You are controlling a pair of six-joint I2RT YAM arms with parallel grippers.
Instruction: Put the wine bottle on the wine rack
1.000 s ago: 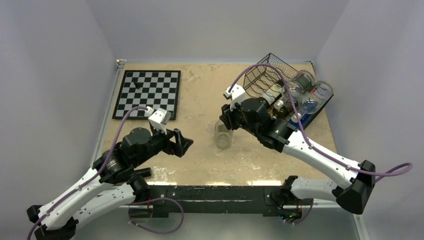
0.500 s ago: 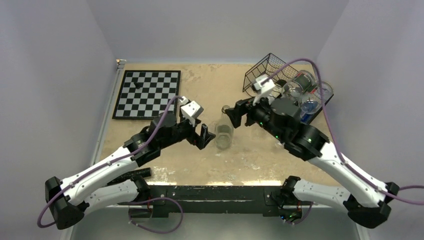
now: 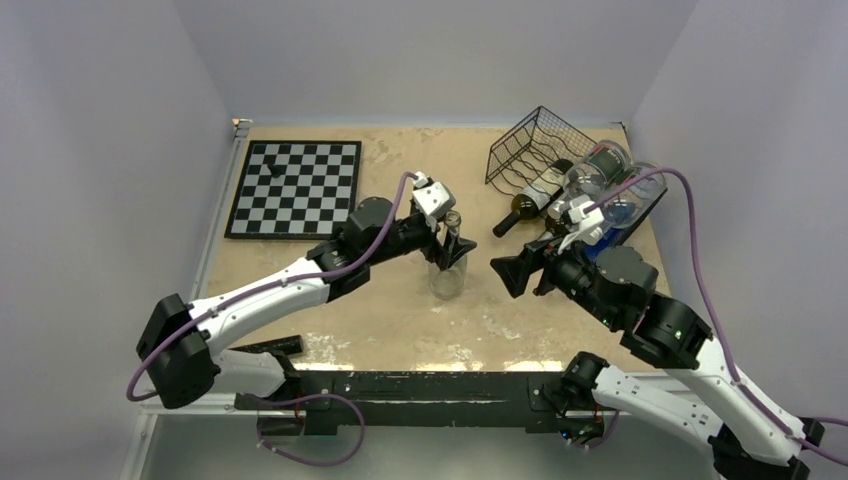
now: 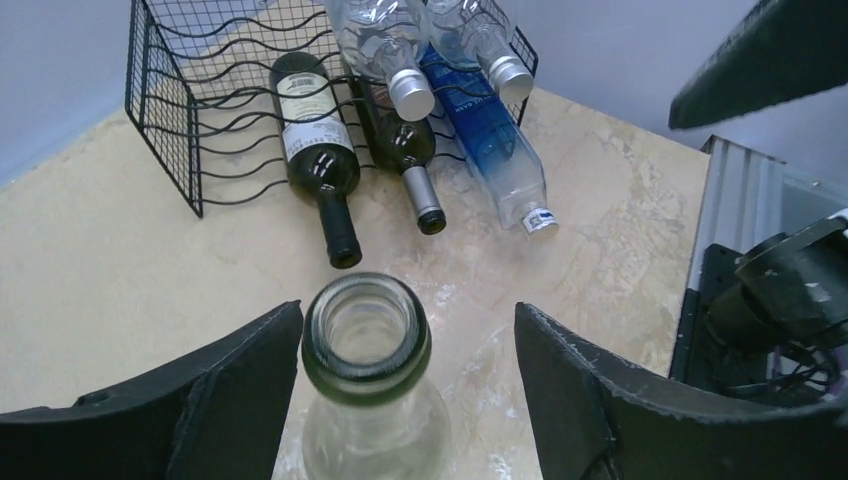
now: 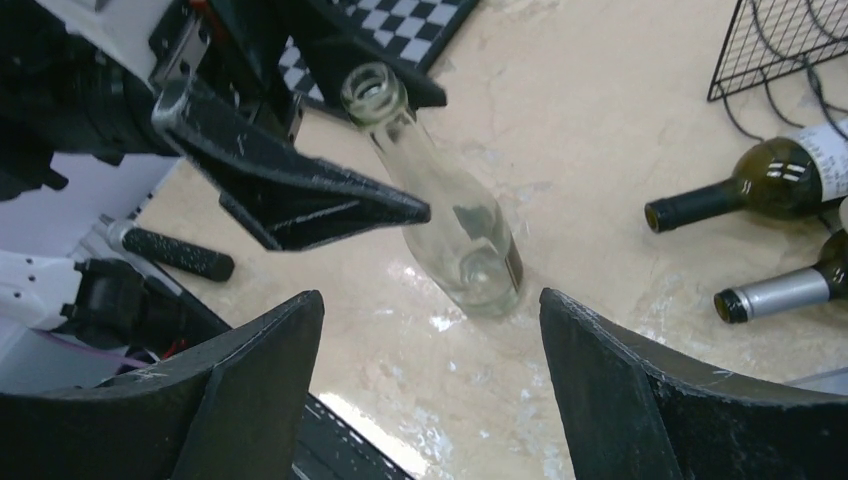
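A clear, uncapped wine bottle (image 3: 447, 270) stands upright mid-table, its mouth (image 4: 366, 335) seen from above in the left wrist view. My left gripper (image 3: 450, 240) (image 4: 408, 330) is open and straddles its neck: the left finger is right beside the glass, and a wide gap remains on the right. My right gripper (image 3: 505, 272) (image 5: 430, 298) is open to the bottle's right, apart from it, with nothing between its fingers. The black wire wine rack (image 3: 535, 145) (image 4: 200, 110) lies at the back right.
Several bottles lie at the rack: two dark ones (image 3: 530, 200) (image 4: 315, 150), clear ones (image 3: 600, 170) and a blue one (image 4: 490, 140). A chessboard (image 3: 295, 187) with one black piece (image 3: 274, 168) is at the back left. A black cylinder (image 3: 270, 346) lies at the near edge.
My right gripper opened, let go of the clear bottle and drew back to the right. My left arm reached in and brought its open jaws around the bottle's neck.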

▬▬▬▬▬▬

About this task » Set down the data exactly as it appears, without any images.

Exercise output »
You are controlling a pair of six-joint I2RT YAM arms with parallel grippers.
Instruction: Put the wine bottle on the wine rack
1.000 s ago: 
0.500 s ago: 
now: 
now: 
now: 
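A clear, uncapped wine bottle (image 3: 447, 270) stands upright mid-table, its mouth (image 4: 366, 335) seen from above in the left wrist view. My left gripper (image 3: 450, 240) (image 4: 408, 330) is open and straddles its neck: the left finger is right beside the glass, and a wide gap remains on the right. My right gripper (image 3: 505, 272) (image 5: 430, 298) is open to the bottle's right, apart from it, with nothing between its fingers. The black wire wine rack (image 3: 535, 145) (image 4: 200, 110) lies at the back right.
Several bottles lie at the rack: two dark ones (image 3: 530, 200) (image 4: 315, 150), clear ones (image 3: 600, 170) and a blue one (image 4: 490, 140). A chessboard (image 3: 295, 187) with one black piece (image 3: 274, 168) is at the back left. A black cylinder (image 3: 270, 346) lies at the near edge.
My right gripper opened, let go of the clear bottle and drew back to the right. My left arm reached in and brought its open jaws around the bottle's neck.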

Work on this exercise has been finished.